More on (benefits of Astro's islands)[https://docs.astro.build/en/concepts/islands/#what-are-the-benefits-of-islands]

The not so pros

Astro while having a great ecosystem and community, is still pretty new. As a result, not everything works as expected. The node server that's doing SSR doesn't have any error reporting(?), so if anything goes wrong during runtime, you'd have to guess what's happening.

Error logging is also weird with the development server, sometimes logging errors that are completely unrelated to the actual problem. Not all components are perfectly typed as well, which is fair because things are constantly being updated by the Astro dev team.

WebAPI

Stack: Express, Typescript, Prisma and Esbuild

Also deployed to cloud using Google Run. CI/CD happens through Cloud Build with a trigger setup to deploy automatically to production on merge to main. And of course a staging environment is needed in real production.

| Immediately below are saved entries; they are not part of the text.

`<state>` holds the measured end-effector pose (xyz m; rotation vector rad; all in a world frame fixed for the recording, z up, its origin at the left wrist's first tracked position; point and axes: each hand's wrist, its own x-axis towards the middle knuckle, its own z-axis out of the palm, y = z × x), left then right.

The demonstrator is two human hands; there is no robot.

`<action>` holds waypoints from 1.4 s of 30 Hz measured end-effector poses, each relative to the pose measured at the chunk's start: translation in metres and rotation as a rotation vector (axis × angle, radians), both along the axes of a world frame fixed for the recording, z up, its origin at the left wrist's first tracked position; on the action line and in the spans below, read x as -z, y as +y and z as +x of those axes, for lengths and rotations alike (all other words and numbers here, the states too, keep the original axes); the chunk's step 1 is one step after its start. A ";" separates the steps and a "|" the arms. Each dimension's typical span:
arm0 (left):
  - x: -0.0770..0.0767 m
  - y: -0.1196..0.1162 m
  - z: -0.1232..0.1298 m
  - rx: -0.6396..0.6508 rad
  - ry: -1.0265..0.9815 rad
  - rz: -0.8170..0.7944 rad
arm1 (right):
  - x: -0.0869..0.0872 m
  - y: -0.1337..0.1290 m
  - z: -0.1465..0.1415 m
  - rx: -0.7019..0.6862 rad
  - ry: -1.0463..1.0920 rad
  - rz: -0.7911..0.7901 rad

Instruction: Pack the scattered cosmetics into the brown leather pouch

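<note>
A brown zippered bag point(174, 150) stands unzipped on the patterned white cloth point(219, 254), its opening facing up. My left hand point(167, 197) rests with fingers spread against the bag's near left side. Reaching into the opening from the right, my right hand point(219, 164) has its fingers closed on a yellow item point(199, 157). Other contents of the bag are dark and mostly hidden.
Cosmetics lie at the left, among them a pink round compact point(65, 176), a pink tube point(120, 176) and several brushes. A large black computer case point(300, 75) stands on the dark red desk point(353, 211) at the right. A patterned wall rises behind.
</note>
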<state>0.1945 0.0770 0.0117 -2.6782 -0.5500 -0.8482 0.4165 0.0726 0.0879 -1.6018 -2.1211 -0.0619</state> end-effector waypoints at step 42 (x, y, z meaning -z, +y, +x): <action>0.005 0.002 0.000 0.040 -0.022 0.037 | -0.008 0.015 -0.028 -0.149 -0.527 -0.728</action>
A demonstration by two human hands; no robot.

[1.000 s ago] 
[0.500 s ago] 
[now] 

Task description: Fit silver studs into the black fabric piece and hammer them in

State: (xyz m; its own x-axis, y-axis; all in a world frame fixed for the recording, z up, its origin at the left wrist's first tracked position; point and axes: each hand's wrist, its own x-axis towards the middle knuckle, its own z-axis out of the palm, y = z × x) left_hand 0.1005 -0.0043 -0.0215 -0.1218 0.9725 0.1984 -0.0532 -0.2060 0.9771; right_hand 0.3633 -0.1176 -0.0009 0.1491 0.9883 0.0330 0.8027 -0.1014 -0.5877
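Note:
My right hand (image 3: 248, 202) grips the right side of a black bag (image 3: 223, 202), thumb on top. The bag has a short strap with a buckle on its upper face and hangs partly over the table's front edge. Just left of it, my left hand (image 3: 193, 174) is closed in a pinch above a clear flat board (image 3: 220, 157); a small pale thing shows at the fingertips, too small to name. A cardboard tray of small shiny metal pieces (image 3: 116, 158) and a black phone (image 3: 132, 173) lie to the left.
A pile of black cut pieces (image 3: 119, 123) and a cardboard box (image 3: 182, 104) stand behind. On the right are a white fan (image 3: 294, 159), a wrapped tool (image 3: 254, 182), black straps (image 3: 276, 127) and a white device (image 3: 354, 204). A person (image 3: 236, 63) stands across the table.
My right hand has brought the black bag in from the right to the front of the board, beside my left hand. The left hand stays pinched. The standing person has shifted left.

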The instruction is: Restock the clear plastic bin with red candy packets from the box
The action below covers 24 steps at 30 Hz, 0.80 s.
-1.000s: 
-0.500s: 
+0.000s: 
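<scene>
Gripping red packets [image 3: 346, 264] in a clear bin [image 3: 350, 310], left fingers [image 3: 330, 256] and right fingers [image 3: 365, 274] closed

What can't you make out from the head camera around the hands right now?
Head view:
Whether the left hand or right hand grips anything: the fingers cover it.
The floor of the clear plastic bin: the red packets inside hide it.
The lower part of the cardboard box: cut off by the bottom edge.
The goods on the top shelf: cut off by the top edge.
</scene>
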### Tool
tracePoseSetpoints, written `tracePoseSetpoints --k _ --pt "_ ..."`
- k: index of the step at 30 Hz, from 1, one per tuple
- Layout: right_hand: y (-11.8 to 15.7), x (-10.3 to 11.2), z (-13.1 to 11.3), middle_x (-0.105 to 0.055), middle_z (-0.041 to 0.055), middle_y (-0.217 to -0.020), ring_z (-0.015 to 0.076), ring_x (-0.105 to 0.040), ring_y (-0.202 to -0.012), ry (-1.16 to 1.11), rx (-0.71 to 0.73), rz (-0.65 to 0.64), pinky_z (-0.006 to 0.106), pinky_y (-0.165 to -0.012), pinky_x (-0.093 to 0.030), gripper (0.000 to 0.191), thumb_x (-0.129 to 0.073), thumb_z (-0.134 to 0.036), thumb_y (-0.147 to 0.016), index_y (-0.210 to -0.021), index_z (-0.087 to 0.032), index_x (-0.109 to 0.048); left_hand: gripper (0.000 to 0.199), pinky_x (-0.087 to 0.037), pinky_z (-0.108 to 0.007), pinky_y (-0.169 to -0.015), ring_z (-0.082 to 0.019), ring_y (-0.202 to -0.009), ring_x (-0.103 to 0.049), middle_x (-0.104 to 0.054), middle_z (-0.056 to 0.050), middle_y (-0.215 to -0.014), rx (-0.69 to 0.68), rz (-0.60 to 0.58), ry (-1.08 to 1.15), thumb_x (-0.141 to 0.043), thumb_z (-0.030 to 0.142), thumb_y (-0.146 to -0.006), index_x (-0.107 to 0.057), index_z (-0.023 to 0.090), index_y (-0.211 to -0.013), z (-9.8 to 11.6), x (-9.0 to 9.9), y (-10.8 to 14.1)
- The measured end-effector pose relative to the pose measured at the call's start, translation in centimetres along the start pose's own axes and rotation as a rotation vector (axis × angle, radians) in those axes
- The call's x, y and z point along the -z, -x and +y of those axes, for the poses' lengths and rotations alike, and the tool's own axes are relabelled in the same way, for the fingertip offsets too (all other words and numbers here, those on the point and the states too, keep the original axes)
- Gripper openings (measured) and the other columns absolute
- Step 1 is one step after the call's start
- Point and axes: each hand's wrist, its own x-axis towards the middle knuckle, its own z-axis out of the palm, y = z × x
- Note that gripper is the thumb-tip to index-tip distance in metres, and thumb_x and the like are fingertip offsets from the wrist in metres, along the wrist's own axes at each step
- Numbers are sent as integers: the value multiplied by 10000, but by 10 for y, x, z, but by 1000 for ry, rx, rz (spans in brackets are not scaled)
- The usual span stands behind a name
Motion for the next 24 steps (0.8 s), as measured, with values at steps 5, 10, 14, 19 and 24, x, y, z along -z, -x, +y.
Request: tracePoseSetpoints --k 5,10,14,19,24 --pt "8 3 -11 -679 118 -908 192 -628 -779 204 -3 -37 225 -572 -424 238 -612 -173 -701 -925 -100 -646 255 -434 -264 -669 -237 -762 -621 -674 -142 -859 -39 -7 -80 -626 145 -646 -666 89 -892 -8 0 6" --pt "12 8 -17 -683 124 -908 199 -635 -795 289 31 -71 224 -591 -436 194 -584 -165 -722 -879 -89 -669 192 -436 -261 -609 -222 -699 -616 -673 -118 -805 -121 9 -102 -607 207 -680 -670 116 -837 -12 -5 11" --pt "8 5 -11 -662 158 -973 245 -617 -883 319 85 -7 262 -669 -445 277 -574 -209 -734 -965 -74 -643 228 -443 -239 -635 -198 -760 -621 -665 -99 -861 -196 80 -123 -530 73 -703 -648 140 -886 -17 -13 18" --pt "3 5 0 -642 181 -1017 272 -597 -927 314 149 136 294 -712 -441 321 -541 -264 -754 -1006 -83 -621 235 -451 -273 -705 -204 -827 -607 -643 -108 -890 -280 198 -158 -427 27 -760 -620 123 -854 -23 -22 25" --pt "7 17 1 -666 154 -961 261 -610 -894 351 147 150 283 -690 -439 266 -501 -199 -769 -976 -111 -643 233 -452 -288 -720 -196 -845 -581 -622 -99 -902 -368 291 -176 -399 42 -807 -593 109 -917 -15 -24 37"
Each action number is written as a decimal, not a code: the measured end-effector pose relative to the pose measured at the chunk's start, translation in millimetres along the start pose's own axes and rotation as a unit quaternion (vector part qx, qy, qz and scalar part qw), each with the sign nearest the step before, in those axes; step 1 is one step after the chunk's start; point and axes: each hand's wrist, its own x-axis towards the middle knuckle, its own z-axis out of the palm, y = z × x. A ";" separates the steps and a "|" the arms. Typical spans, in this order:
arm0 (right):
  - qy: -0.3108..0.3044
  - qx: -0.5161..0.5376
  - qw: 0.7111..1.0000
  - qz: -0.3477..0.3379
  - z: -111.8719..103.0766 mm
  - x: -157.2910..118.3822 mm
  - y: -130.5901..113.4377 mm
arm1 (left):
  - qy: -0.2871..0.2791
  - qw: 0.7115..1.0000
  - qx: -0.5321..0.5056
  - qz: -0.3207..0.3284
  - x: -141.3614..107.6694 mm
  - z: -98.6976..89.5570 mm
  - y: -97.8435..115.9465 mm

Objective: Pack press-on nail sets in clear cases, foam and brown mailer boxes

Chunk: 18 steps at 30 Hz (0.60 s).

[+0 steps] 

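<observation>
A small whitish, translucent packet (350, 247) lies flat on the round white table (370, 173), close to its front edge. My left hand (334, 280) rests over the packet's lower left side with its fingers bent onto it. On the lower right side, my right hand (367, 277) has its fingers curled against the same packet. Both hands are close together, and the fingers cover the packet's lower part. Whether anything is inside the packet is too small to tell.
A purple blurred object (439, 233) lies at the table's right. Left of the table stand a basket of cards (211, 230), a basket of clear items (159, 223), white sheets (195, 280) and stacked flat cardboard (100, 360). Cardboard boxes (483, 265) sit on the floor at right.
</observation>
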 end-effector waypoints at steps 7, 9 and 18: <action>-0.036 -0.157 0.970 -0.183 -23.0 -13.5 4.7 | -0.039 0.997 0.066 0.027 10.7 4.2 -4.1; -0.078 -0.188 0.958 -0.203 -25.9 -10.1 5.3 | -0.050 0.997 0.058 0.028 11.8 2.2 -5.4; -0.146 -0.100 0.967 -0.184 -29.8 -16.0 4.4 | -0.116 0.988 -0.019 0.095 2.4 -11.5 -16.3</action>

Express is easy to setup, but it can get messy and confusing as your service gets bigger, having everything start with express.use('/user/:userId/page/:pageId', (req, res) => {) doesn't make things easier either.

Another important aspect of a backend framework that could be easily dismissed (at least for me), is the ease of generating an OpenAPI schema. When paired with an (OpenAPI typescript codegen)[https://www.npmjs.com/package/openapi-typescript-codegen], it means that your backend service can generate a TYPE SAFE client that your frontend can call DIRECTLY, you wouldn't know you miss it until you start building full stack apps without this DX feature.

Google PubSub + Scheduler + Function

Pretty straight forward, the function calls a dummy endpoint for the WebAPI and Blog service once every couple minute to keep the services 'warm' and reduce cold start latency.

Future

  1. Add a staging environment
  2. Front the takeme.blog/[user] links and Google storage with a CDN
  3. Paginate some of the response being returned

Take aways / Learnings

  1. Use a backend framework that resembles a MVC architecture (TSed, NestJs) more, as oppposed to just using Express. More structure, better OpenAPI schema generation?
  2. I need to improve my backend skills more lol!